Mid-Atlantic Health Law TOPICS
Maryland Regulatory News Summer 2007
1. In February, the Maryland Health Care Commission (HCC) released its "State Healthcare Expenditures Report" based on 2005 data. Total health care spending in Maryland was $30.2 billion, compared to $28.8 billion in 2004. Hospital inpatient/outpatient spending accounted for 41% of the $2.1 billion in new spending. In 2005, Marylanders spent an average of $1,846 per person for inpatient and outpatient hospital care, about 7% less than the national average. Total expenditures for practitioner services grew by 5%, compared to the national average of 7%. While nursing home expenditures grew by 4%, expenditures for home care grew by 8%. Maryland's payor administrative expenses and the net cost of insurance (private insurers' profits, capital expenditures, additions to surplus and assessments and taxes) increased by 12%, while the same expenses for the nation grew by 4%.
2. In March, the HCC approved regulations that create a new designation called a "participating entity" for Certificate of Need (CON) actions.

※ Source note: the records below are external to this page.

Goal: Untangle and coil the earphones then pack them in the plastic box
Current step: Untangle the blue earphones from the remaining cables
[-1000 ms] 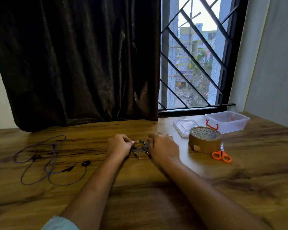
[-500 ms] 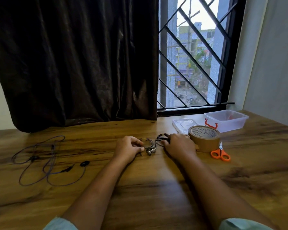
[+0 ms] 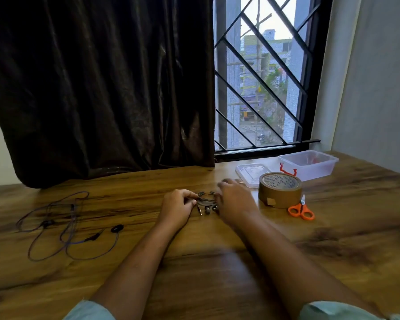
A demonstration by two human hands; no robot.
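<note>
Coiled earphones (image 3: 206, 199): a small grey loop of cable lying on the table between the two hands; its earbuds (image 3: 207, 211) and plug (image 3: 200, 211) rest on the wood on the near side of the loop.
Left hand (image 3: 177, 207): knuckles up, low over the table; thumb and forefinger pinch the left edge of the loop, the other fingers curled under.
Right hand (image 3: 234, 199): back of the hand toward the camera, covering the right edge of the loop; the fingers reach toward the far side and are blurred, so whether they grip the cable cannot be told.
Forearms: both bare, converging from the near edge of the table toward the loop; pale blue-green sleeves (image 3: 333, 311) show at the bottom of the view.
Tape roll (image 3: 280, 192): brown, lying flat, just to the right of the right hand.
Scissors (image 3: 301, 211): orange handles, flat on the wood against the near right side of the tape roll.
Lid (image 3: 252, 173): clear, flat on the table beyond the right hand, beside the box.
Plastic box (image 3: 310, 167): clear, uncovered, with a red-orange clasp on its near wall; it stands at the far right of the table below the window.
Loose earphones (image 3: 67, 227): a second set with a purple-blue cable in slack loops and dark buds, well apart to the left of the left hand.
Table (image 3: 217, 273): wooden top with dark grain, spanning the full width of the view.
Room: dark brown curtain (image 3: 102, 88) behind the left and centre; black-framed window (image 3: 263, 88) with a diagonal grille, buildings and trees outside; pale wall (image 3: 379, 88) at the right.
</note>
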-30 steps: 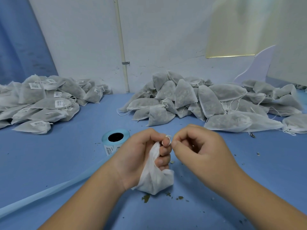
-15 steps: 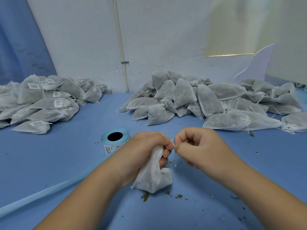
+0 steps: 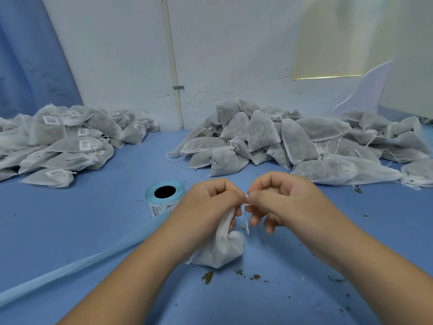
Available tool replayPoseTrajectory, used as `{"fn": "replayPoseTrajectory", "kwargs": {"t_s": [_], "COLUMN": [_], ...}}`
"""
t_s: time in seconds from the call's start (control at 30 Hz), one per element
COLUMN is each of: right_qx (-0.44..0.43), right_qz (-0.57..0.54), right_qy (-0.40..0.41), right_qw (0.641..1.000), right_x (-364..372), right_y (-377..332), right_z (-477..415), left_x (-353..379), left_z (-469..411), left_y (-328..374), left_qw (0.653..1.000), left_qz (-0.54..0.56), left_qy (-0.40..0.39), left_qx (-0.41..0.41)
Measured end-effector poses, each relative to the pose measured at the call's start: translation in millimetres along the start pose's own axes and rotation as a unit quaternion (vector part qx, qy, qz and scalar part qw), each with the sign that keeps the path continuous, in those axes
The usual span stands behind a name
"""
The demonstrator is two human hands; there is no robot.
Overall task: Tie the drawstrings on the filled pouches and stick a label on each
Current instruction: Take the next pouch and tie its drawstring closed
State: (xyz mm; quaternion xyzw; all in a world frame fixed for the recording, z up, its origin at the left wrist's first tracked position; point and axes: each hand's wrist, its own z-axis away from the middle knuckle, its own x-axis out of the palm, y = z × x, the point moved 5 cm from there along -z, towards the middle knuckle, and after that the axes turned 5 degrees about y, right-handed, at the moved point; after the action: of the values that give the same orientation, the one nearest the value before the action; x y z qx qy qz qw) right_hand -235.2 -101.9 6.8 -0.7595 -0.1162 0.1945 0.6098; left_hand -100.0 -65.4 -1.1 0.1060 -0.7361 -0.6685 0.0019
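A small white filled pouch rests on the blue table in front of me. My left hand grips its gathered neck. My right hand pinches the thin white drawstring just beside the left fingertips, and a loose end of the string hangs down between the hands. A roll of barcode labels on pale blue backing stands upright just left of my left hand.
A heap of unlabelled filled pouches lies at the back centre and right. A heap of labelled pouches lies at the back left. A strip of blue backing paper trails from the roll toward the lower left. Dried leaf crumbs dot the table.
The hands stayed together at the pouch neck. My right hand's lower fingers have uncurled a little, and a loose end of drawstring now hangs between the hands.
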Motion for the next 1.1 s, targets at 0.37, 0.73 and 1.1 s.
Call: {"fn": "replayPoseTrajectory", "kwargs": {"t_s": [0.37, 0.73, 1.1], "right_qx": [-0.120, 0.006, 0.001], "right_qz": [0.167, 0.103, 0.094], "right_qy": [0.094, 0.018, 0.049], "right_qw": [0.974, 0.995, 0.994], "right_x": [-4, -6, -8], "right_y": [-6, 5, 5], "right_z": [4, -2, -2], "left_x": [-1, -3, -3], "left_z": [-1, 3, 0], "left_y": [0, 4, 1], "left_qw": [0.991, 0.975, 0.993], "left_qz": [-0.085, -0.149, -0.067], "left_qy": [0.084, 0.099, 0.082], "left_qx": [0.063, 0.133, 0.053]}}
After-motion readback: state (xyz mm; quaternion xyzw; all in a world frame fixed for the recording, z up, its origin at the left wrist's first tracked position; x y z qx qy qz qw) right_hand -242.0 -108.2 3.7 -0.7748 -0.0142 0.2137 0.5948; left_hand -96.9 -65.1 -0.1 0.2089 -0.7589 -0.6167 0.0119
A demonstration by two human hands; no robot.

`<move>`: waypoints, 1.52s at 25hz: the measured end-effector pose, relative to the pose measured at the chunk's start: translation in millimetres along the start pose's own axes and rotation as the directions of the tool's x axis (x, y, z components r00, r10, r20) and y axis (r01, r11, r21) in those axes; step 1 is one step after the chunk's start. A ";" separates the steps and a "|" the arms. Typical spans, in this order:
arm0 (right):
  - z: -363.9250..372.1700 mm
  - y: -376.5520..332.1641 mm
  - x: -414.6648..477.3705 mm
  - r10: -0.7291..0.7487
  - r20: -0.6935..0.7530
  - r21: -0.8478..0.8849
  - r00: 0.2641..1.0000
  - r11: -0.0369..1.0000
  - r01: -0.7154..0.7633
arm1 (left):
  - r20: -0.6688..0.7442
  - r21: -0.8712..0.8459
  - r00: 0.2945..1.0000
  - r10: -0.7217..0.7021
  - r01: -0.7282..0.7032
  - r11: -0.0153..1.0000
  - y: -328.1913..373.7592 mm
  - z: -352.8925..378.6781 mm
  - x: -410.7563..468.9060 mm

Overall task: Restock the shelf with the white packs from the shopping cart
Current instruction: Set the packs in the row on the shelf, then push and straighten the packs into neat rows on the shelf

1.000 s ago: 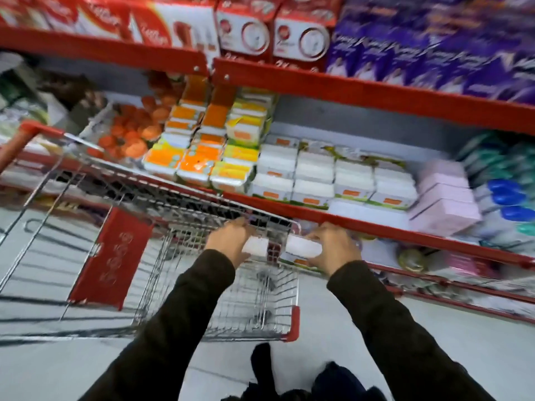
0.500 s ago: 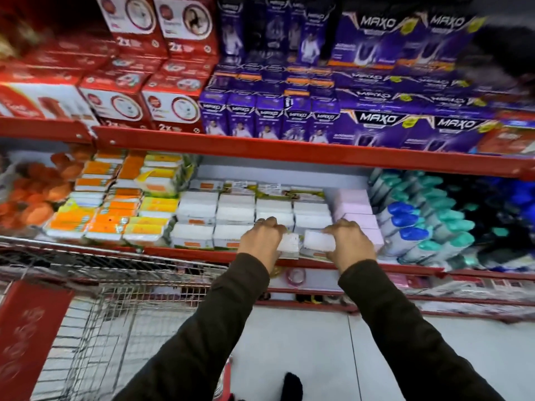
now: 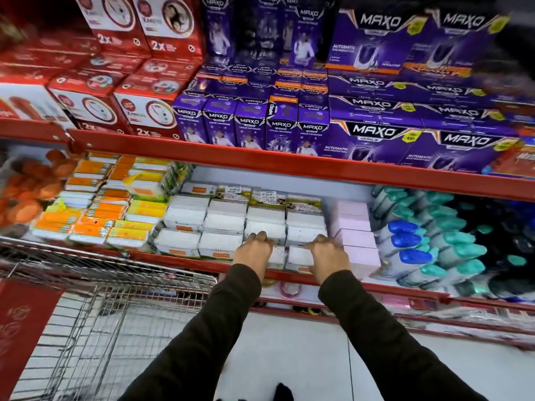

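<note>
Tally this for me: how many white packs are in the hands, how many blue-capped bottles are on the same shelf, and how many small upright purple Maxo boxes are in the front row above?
White packs, one in the left hand and one in the right hand: 2
Blue-capped bottles: 3
Small upright purple Maxo boxes, front row: 5
Total: 10

The red-edged shelf [image 3: 179,257] carries stacked white packs [image 3: 223,224] in the middle, orange and yellow packs [image 3: 95,215] to their left, pink boxes [image 3: 356,235] just beside them on the right.
</note>
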State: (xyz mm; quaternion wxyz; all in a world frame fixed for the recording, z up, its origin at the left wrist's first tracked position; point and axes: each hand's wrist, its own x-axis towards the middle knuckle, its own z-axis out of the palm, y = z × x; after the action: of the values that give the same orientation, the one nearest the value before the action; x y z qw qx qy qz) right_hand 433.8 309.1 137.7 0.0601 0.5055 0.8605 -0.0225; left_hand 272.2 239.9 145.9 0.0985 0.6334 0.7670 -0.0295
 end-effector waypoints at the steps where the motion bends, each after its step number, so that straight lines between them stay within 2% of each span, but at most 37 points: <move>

A participating entity can be a third party payor, a health planning region or municipality located in the area of the proposed CON project. A participating entity may, at the discretion of the HCC, attend a CON project status conference, submit comments during a CON review, and address the Commission before the HCC's vote on a CON application. The new regulations do not give a participating entity a right to a judicial appeal of the HCC's decision.
3. In April, the Health Services Cost Review Commission (HSCRC) approved a 6.25% increase to inpatient hospital rates starting July 1, 2007, with an identical increase beginning July 1, 2008. It is expected that 5% of this increase will be driven by increases in prices, with another 1.25% being driven by increases in case mix. The Commission voted to set outpatient rates at an amount equal to current predictions of inflation plus .2%, meaning a likely increase of 3-4% on July 1, 2007, and again on July 1, 2008. The Commission announced that staff will do rate realignment between inpatient and outpatient rates each year for every hospital. Additionally, HSCRC staff will undertake a major, more thorough Financial Conditions Study of Maryland Hospitals in the next year.
4. In April, the HCC authorized Staff to develop regulations to allow hospitals to apply for waivers to perform elective percutaneous coronary intervention in hospitals without on-site cardiac surgery backup, as part of a clinical trial, known as C-PORT II. The HCC's Research Proposal Review Committee, with some reservations, deemed the design of the C-Port II research study to have scientific merit, and the HCC's executive director recommended that the HCC approve the study. C-Port II is a randomized clinical trial that compares the outcomes of elective angioplasty performed in hospitals with, and hospitals without, on site cardiac surgery services. The study is expected to last 2 years from the date of the first waiver.